Belgium’s change kit was in the same format as the home, but with different striping. Here, it was black-yellow-red-yellow-black on the shirts and shorts but red-white-yellow-white-black on the socks. The crest and adidas trefoil were on the opposite sides to which they were usually seen.
Goalkeeper Michel Preud’homme had the same template as that which featured in Group B, but his two versions were in colourways unique to him while his shorts featured the national colours on the right leg.
Uruguay 0 Spain 0
Uruguay’s Puma kit wasn’t a million miles away from that of 20 years previously. Goalkeeper Fernando Álvez had his Puma logo on the left, as on Puma’s Austria kits.
Whether Spain had to solve a socks-clash and decided against looking like Chile or Costa Rice, or if they were supposed to change their full kit (sounds crazy, but see below) and sky blue v white wasn’t acceptable, we don’t know.
Belgium 3 Uruguay 1
As mentioned above, somebody reckoned red against sky blue was a clash, so Uruguay were in white – their shorts numbers in the first game must have been deemed to be too small and these were noticeably larger. Álvez, in shorts without the Puma logo, went overboard with his.
Preud’homme switched shorts but wore the same shorts, though it didn’t look terrible as they secured their knockout spot.
Spain 3 South Korea 1
Spain were in their traditional home, with the basic design steady for most of the 80s and triangles in the fabric providing the jazz.

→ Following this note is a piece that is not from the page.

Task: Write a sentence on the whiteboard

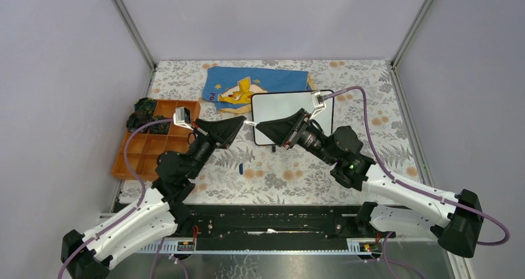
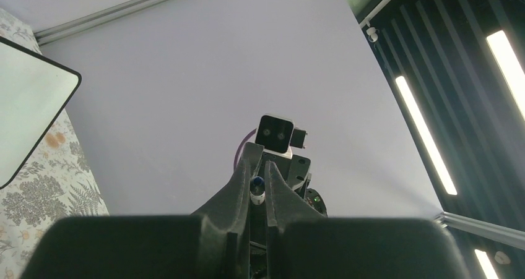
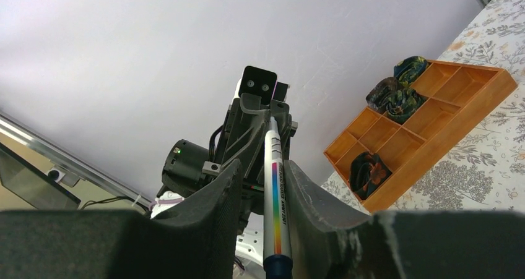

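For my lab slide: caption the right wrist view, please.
Right gripper and left gripper share a white marker end to end, orange divided tray behind.

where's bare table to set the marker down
Bare table in front, between the blue cap and the right arm, and right of the whiteboard. Crowded mid-table, where left claw and right claw meet at the marker, and left by the orange tray.

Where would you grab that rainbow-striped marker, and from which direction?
Take the marker on its straight barrel, fingers closing across its width from either side: it is slim and round, so the ends offer little to pinch. The right end effector has it this way, barrel lying between its fingers, far end toward the left end effector.
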You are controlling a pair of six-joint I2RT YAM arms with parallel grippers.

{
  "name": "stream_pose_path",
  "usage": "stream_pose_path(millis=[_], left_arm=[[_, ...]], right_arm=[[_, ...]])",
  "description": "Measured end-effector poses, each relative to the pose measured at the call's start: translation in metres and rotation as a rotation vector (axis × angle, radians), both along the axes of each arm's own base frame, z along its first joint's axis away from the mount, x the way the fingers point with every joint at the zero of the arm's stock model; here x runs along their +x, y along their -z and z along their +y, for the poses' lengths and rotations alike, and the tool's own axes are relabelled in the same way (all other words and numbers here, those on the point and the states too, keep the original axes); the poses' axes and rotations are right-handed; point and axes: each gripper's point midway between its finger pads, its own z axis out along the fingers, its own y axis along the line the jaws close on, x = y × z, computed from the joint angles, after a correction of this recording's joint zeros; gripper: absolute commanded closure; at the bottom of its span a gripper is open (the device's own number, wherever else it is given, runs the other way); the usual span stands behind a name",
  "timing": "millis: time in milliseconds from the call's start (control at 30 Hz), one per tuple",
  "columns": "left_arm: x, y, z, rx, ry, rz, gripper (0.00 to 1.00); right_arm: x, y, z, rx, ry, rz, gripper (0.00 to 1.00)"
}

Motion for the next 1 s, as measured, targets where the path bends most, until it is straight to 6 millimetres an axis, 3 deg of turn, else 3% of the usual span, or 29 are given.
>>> stream_pose_path(millis=[167,633,1000], left_arm=[[-0.0001,0.0004,-0.0007,0.0,0.002,0.002,1.0],[-0.0001,0.0021,-0.0035,0.0,0.003,0.01,1.0],[-0.0011,0.0049,-0.0055,0.003,0.008,0.016,1.0]], right_arm=[[0.0004,0.0011,0.0004,-0.004,0.001,0.001,0.71],[0.0038,0.0014,-0.0009,-0.003,0.02,0.005,0.66],[0.006,0.0018,-0.0016,-0.002,0.033,0.009,0.73]])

South Korea’s change kit was a simple recolouring, with blue given more prominence.
Spain 2 Belgium 1
In a group where three teams have the same base colour, the logical thing would have been for each to change once, but instead Spain were again in their home kit and Belgium in their away.
With Belgium qualified, Spain took advantage to top the group.
South Korea 0 Uruguay 1
Again, Uruguay wore white against a red team, though this time with plain white socks rather than blue tops. Álvez sported a different oversized shorts number.
South Korea goalkeeper Choi In-Young switched to yellow (shirt slightly darker) and they looked set to gain their first point only for Daniel Fonseca to net for Uruguay in injury time.
It meant they moved forward to the last 16 as one of the best third-placed teams – Scotland were the country to miss out as a result.